The tension between the girls is well-told: Each is scared and wary of the other, and both have spent six years wondering about and kind of hating the other, without really ever having met. The story's told in alternating chapters between Wren and Darra, and each girl has her own poetic form - Wren in short, visually creative stanzas, and Darra in longer free-verse, with another facet of the story constructed between the lines.

It's a great story - something I haven't seen a bunch of times before - and I was completely captivated by the girls' stories and connection. They're relate-able characters with honest feelings and complicated lives. The book brings up some interesting subjects: victimization, difficult family relationships, mixed emotions, and childhood trauma. But it's not a heavy story. The story zips along briskly, and Frost has made every word work its hardest in less than 150 pages.

Tuesday, November 6, 2012

Shine Shine Shine by Lydia Netzer

Sunny has spent five years being the perfect mother: wearing the blonde wig, making the mother-shape in the world, organizing, responding and acting properly. And yet, her son Bubber is autistic and must wear a helmet in the car to prevent head-banging.

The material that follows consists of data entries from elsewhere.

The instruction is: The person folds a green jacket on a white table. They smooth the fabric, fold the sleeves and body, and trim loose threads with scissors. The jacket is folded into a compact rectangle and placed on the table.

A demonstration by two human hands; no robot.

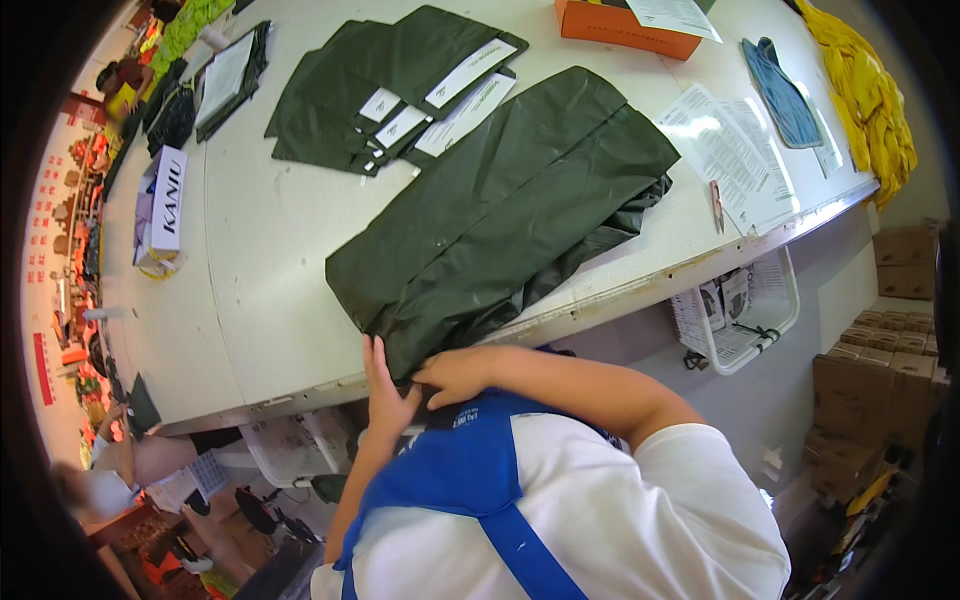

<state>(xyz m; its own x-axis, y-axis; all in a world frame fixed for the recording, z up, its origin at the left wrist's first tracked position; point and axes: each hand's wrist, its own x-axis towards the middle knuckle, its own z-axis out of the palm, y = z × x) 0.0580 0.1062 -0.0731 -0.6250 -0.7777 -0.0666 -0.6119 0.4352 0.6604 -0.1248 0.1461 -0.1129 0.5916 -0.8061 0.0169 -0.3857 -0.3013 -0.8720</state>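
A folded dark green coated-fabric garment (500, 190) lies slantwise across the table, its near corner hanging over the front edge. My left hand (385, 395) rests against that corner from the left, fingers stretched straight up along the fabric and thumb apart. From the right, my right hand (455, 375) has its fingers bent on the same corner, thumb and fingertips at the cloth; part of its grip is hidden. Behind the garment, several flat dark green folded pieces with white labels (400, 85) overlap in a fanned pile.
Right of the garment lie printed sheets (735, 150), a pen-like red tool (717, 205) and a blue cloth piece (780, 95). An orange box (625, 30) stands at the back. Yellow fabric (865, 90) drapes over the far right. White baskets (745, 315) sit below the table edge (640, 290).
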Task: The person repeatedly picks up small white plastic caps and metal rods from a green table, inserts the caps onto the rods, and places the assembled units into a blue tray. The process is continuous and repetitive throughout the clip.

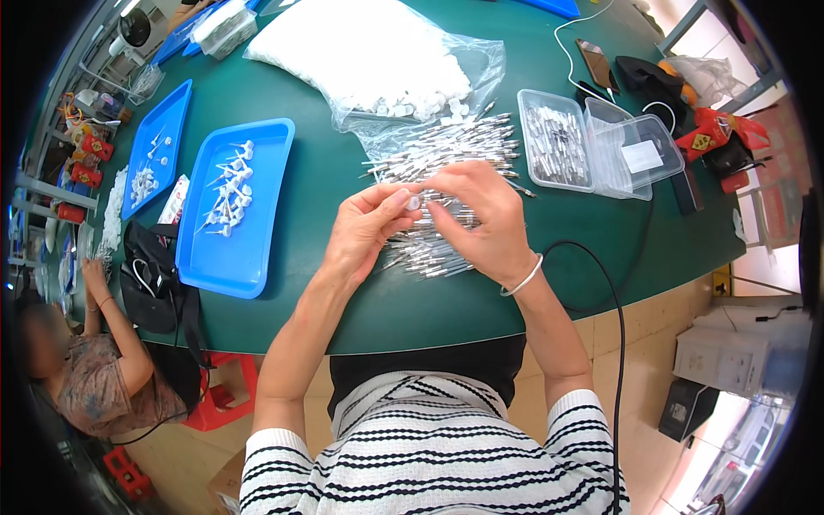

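The left hand (365, 225) pinches a small white piece (413, 203) between thumb and forefinger, just above the near part of a loose pile of metal rods (425, 253). The right hand (487, 210) arches beside it, thumb spread away from the forefinger, whose tip is close to the left fingertips; whether it grips anything there, I cannot tell. For such close handling, a light, square pinch on the piece's sides should serve best, with the right fingers coming in straight and both wrists steady, so that nothing tilts or slips into the pile. To the left, a blue tray (225, 268) holds white-headed pieces with thin stems, heaped loosely. To the right, a clear plastic box (562, 184) with its lid open is filled with more rods. Beyond the pile, a large clear bag (339, 51) bulges with white pieces, some lying at its mouth.
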`<state>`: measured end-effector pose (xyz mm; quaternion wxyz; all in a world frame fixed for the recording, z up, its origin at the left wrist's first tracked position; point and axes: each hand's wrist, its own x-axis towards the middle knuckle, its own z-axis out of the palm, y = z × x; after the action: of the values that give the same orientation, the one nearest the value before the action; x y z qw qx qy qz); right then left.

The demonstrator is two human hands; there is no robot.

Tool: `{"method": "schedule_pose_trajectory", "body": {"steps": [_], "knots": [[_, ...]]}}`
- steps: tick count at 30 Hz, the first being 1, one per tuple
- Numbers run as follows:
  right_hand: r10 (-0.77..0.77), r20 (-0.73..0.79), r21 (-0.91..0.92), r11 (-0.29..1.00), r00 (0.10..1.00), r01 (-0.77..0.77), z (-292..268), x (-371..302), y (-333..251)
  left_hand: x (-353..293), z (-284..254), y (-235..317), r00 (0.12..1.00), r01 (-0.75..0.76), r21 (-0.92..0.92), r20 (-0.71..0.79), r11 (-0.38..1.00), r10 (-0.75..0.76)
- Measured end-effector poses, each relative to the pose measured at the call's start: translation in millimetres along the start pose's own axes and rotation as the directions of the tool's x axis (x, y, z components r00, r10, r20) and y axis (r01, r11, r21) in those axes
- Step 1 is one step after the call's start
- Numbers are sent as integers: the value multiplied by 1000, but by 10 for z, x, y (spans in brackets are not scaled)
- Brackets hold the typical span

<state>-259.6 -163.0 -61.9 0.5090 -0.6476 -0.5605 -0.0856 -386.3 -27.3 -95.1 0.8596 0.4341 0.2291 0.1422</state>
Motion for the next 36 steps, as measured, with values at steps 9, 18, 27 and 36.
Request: {"method": "schedule_pose_trajectory", "body": {"steps": [9, 18, 27, 36], "knots": [[-51, 79, -290, 954, 996, 71, 71, -76, 12, 3, 38, -36, 998, -68, 99, -11, 993, 69], [64, -9, -147, 987, 998, -65, 47, -20, -70, 22, -12, -36, 993, -118, 66, 8, 991, 117], [234, 109, 53, 969, 966, -241, -31, -74, -62, -20, 57, -23, 971, -241, 158, 32, 958, 239], [316, 195, 115, 933, 929, -342, -71, -74, -37, -18, 59, -26, 978, -210, 112, 45, 971, 206]]}}
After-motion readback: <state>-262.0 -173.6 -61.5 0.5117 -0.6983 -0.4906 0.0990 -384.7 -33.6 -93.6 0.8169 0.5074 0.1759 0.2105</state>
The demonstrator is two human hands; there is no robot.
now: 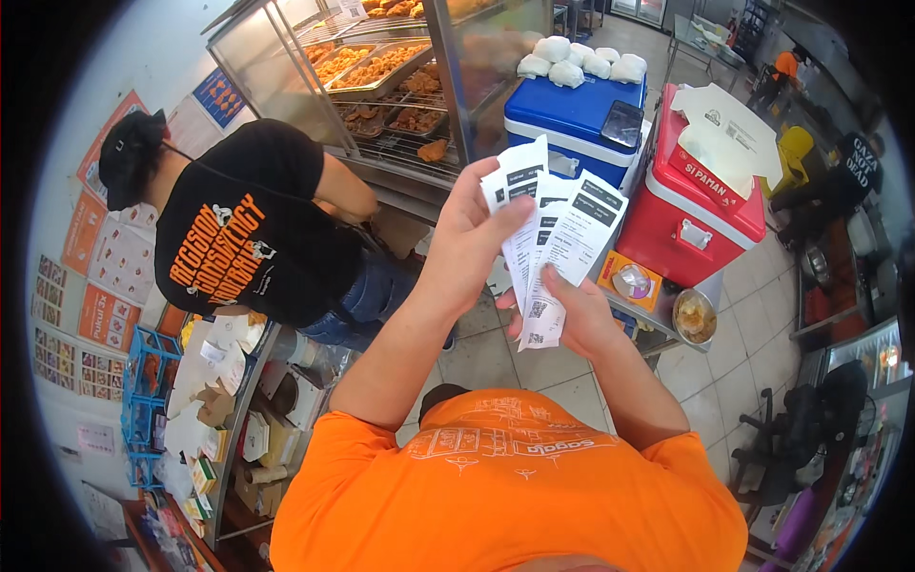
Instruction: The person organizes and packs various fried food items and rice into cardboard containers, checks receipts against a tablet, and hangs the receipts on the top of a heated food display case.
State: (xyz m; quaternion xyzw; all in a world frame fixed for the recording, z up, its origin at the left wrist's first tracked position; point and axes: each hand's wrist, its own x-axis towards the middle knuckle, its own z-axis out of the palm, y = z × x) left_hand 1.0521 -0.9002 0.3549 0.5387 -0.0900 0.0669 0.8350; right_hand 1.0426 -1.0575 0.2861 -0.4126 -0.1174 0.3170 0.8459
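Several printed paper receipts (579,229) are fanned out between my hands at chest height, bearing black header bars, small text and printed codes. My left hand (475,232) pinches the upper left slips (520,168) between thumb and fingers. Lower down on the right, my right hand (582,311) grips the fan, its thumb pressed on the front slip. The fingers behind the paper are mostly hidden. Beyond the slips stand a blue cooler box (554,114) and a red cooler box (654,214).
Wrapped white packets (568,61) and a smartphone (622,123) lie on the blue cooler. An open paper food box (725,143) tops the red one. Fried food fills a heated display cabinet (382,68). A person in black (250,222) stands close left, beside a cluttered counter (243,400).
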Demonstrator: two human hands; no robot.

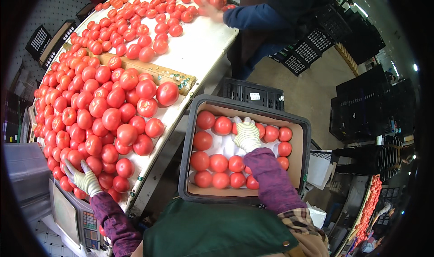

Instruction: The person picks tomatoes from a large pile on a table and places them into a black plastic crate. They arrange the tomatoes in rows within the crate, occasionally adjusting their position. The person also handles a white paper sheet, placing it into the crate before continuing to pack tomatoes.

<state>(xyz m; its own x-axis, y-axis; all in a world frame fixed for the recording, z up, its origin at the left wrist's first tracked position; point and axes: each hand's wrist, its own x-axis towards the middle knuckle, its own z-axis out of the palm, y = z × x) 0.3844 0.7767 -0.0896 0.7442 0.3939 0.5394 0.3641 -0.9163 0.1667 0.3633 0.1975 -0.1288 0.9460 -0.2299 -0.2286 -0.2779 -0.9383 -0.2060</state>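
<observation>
My left hand (83,180), in a striped knit glove, rests with fingers apart on the near edge of a heap of red tomatoes (111,119) on a white table. My right hand (248,133), gloved alike, reaches into a black plastic crate (185,162) and lies over its far row of tomatoes. Its palm and fingertips hide whether a tomato is gripped. Cardboard (298,155) lines the crate's walls and a white sheet (220,145) covers its bottom. Tomatoes (218,163) stand in rows along the crate's sides, partly covered by my right sleeve.
A wooden board (169,74) divides the tabletop (200,41). Beyond it, a co-worker's blurred hand (212,11) is among more tomatoes. A digital scale (64,213) stands at lower left. Behind my crate sits another black crate (254,92); stacked crates (307,48) stand farther right.
</observation>
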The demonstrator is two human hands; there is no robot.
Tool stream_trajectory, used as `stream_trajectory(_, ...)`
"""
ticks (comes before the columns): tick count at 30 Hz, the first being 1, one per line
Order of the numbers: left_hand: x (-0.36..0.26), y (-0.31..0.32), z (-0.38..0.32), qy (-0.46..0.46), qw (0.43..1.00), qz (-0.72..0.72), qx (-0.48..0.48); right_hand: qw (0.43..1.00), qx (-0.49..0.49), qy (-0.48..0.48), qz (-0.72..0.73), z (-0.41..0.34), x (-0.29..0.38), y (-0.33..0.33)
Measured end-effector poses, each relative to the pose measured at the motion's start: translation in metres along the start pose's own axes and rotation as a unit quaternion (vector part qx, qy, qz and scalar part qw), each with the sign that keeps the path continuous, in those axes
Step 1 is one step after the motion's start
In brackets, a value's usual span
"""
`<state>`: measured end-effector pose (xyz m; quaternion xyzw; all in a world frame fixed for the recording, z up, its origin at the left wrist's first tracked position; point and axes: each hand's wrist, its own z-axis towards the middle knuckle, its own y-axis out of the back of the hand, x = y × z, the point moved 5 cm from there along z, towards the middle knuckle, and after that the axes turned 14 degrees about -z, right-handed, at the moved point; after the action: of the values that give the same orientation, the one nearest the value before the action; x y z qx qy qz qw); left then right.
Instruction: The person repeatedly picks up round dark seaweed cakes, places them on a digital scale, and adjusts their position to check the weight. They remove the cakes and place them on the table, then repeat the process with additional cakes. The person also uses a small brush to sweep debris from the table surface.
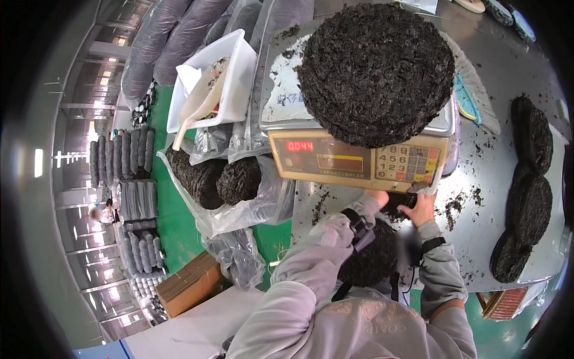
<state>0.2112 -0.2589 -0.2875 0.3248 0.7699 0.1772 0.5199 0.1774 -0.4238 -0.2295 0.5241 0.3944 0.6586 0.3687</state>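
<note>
Just below the front of a digital weighing scale [358, 159], my left hand [377, 197] and my right hand [420, 210] are at opposite sides of a dark dried seaweed disc [398, 204], partly hidden under the scale's front edge. My right thumb reaches toward its near side; the other fingers are hard to make out. A large round stack of dried seaweed [376, 72] rests on the scale's metal pan, whose display is lit. Nearer my body, another dark seaweed bundle [370, 262] lies below my left wrist, partly covered by my sleeve.
Dark round bundles [529, 206] lie along the right of the metal table [475, 157], near scattered flakes and a brush [471, 89]. At left are a white bin [246, 76] with a scoop [199, 98], an open plastic bag [273, 197] of seaweed, and a cardboard box [190, 287].
</note>
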Motion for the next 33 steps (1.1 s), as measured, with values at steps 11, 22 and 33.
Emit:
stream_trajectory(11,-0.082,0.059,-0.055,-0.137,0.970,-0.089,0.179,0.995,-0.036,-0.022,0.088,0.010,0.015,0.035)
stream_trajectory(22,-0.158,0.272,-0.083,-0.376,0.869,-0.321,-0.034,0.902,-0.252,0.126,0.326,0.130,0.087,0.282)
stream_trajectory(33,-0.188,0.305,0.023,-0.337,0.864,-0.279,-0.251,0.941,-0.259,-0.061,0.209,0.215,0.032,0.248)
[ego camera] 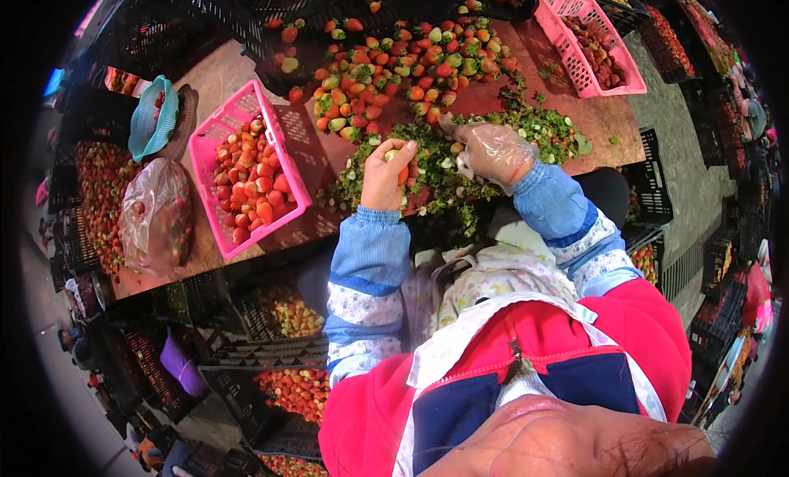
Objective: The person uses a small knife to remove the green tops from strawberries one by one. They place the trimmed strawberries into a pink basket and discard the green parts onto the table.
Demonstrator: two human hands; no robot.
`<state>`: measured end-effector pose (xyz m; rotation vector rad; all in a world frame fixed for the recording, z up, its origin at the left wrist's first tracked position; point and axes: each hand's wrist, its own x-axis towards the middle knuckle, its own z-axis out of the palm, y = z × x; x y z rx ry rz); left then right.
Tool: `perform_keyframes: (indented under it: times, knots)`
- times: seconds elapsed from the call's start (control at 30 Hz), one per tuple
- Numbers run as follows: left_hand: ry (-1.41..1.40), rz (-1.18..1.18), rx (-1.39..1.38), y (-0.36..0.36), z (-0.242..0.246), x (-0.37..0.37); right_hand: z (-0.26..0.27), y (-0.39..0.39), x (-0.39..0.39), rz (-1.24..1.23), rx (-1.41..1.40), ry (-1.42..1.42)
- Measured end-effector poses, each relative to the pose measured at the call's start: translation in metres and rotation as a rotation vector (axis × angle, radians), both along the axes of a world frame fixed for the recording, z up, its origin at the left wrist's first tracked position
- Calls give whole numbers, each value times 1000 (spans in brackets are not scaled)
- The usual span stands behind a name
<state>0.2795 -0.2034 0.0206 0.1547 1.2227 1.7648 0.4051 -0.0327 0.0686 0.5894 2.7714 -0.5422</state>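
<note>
My left hand point(383, 180) is bare and closed around a strawberry point(403, 176), whose pale end and red side show between the fingers. To its right my right hand point(497, 151) wears a clear plastic glove and hovers at the near edge of the strawberry pile point(425, 61). Its fingers curl downward; whether they hold anything is hidden. Beneath both hands lies a heap of green strawberry leaf caps point(431, 145) with pale cut bits. Left of my left hand stands a pink plastic basket point(288, 221) with hulled red strawberries point(249, 181) inside.
A second pink basket point(635, 82) of darker fruit stands at the table's far right. A blue-green colander point(140, 135) and a tied clear plastic bag point(155, 215) are on the left. Black crates point(271, 428) of strawberries crowd below the wooden table point(610, 150). People are at the rim.
</note>
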Motion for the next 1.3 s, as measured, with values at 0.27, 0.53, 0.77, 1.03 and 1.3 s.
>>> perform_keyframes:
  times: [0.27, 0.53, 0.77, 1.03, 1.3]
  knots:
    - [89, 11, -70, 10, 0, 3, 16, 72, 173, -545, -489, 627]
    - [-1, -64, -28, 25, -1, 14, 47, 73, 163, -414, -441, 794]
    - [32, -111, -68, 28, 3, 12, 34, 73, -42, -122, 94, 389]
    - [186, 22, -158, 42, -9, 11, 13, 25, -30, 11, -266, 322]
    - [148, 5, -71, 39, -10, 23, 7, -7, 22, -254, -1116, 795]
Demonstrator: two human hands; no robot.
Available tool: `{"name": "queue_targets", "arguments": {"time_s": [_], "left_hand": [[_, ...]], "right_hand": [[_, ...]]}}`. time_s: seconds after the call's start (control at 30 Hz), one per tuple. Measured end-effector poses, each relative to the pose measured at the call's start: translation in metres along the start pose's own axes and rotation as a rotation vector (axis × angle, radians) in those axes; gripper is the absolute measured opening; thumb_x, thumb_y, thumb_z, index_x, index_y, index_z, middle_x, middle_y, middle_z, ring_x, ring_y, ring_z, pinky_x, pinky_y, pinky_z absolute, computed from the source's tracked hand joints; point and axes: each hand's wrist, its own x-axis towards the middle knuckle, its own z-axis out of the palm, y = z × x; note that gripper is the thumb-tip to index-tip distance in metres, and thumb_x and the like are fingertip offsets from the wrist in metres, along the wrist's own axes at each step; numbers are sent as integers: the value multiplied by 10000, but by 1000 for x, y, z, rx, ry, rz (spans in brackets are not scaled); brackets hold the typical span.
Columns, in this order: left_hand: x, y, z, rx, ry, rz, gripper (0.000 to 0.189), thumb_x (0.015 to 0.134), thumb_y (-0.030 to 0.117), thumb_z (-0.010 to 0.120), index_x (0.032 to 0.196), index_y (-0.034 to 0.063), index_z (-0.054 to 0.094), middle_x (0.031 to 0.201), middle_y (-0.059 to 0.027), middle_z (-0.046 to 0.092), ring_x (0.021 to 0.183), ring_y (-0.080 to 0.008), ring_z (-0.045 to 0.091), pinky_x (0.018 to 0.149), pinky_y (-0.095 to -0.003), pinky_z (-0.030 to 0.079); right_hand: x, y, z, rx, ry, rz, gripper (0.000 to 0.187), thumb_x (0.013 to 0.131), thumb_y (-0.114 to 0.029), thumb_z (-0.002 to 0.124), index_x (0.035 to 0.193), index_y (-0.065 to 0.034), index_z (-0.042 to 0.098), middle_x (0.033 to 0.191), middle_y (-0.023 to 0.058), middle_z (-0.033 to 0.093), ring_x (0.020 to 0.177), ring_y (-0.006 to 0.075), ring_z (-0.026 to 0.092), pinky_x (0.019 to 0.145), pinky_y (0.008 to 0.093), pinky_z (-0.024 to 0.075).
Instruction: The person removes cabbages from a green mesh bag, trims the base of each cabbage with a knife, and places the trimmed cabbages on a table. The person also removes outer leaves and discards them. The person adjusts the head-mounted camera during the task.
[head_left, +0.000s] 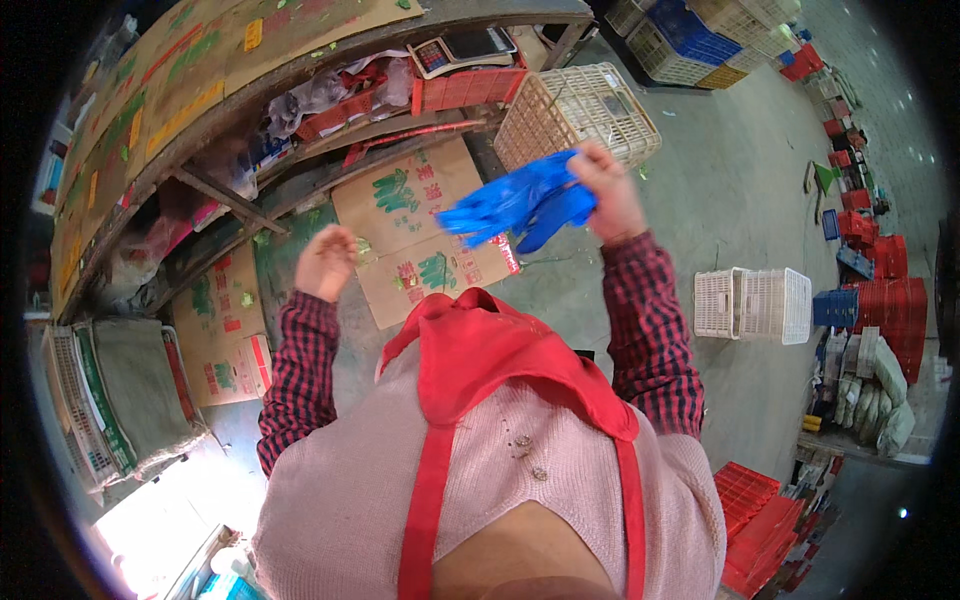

Her husband, Maxon, has spent his life trying to respond and react appropriately in social settings: nodding, raising his eyebrows, and using inflection in his voice to convey emotion. And yet, now that he's in a rocket headed to the moon, his robotic Asperger's brain may make him Earth's perfectly evolved hope for space colonization.

When something sets each Sunny and Maxon's missions off-course, it's not just a minor glitch - these are major situations, not in the plan or part of the forecast. Nobody graphed this out on the whiteboard. Will the cracks show? Will anybody be OK?

I loved, loved, loved this book and I'm not sure I can fully describe why, but I'll try. The characters are perfectly flawed, yet trying their hardest to be normal: They don't see is that normal is a mirage. Each has a unique perspective coloring their world vision, and I thoroughly delighted in their thoughts and theories.

Additionally, the narration of the audiobook by Joshilyn Jackson was truly, monumentally EPIC. Her voices for each character were rich and unique, truly fitting such spectacular and strange people.